The answer must consist of each line below that contains the word "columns", copied in full.

====== SOURCE MATERIAL

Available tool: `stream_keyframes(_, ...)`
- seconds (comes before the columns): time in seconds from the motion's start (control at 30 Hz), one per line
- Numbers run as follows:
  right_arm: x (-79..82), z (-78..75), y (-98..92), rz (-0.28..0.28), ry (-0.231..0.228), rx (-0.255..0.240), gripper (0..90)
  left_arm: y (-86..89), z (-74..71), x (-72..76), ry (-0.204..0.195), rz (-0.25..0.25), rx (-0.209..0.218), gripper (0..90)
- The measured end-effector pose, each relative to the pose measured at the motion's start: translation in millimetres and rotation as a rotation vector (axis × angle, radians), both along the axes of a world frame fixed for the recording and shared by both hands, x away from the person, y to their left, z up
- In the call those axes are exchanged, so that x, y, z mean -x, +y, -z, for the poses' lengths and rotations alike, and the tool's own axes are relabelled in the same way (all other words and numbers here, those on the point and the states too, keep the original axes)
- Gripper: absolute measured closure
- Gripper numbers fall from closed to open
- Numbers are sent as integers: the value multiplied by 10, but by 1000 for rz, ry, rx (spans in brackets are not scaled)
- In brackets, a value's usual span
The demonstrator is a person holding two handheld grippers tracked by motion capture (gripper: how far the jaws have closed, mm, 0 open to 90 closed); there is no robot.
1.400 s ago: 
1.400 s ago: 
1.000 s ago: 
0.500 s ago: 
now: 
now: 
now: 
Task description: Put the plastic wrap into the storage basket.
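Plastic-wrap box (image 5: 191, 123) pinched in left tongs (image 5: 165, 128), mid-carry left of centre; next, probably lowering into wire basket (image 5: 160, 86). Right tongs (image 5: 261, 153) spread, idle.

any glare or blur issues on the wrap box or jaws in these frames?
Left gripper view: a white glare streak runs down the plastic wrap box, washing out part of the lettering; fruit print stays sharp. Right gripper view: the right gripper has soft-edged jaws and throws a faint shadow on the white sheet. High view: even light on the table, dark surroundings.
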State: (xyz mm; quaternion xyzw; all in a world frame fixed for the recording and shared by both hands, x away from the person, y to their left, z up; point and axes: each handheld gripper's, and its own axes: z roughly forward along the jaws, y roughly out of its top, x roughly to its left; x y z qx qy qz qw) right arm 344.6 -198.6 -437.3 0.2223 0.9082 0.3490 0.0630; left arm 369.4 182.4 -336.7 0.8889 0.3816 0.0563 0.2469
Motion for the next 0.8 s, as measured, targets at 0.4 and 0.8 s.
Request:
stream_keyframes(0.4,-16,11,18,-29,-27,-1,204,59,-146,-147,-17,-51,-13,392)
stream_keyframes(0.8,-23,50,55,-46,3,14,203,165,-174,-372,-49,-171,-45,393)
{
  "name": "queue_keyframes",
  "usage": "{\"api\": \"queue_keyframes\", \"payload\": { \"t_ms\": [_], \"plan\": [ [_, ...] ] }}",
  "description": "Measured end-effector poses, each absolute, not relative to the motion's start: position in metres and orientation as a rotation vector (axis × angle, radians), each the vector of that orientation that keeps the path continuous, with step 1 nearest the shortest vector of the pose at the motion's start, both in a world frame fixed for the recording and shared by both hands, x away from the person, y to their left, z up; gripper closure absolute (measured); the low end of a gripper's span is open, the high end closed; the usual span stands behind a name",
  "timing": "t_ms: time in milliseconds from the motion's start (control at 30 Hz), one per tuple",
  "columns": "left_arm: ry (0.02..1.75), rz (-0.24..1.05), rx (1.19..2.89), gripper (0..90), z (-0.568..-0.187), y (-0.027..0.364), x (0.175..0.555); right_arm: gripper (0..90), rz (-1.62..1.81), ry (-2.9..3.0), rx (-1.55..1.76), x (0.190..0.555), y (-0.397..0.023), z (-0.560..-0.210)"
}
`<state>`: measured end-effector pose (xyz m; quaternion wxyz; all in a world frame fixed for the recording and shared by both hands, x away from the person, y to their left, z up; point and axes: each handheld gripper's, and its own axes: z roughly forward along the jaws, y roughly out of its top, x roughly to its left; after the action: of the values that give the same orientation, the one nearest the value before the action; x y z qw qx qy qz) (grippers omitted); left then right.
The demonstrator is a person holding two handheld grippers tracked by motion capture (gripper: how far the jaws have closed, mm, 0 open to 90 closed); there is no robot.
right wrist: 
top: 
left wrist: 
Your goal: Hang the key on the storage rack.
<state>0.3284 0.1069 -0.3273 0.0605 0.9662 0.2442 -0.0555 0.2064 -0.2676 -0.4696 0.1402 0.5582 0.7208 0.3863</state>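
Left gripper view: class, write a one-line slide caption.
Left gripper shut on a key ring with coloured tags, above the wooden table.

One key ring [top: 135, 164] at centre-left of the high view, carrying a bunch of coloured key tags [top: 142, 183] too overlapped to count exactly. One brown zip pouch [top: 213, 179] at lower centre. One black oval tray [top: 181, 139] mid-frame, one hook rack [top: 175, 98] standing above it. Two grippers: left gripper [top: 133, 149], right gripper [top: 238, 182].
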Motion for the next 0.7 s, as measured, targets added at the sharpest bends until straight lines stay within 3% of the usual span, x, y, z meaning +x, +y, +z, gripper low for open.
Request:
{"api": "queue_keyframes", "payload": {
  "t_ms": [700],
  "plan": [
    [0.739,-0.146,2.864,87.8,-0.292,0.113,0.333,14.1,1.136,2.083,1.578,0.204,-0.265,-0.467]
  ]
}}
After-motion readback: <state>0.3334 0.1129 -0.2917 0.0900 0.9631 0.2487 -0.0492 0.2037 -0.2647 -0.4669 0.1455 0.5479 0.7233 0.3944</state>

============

[SOLUTION]
- seconds (comes before the columns): time in seconds from the motion's start (control at 30 Hz), one per line
  "columns": "left_arm: ry (0.02..1.75), rz (-0.24..1.05), rx (1.19..2.89), gripper (0..90), z (-0.568..-0.187), y (-0.027..0.364), x (0.175..0.555); right_arm: gripper (0..90), rz (-1.62..1.81), ry (-2.9..3.0), rx (-1.55..1.76), x (0.190..0.555), y (-0.397..0.023), z (-0.560..-0.210)"

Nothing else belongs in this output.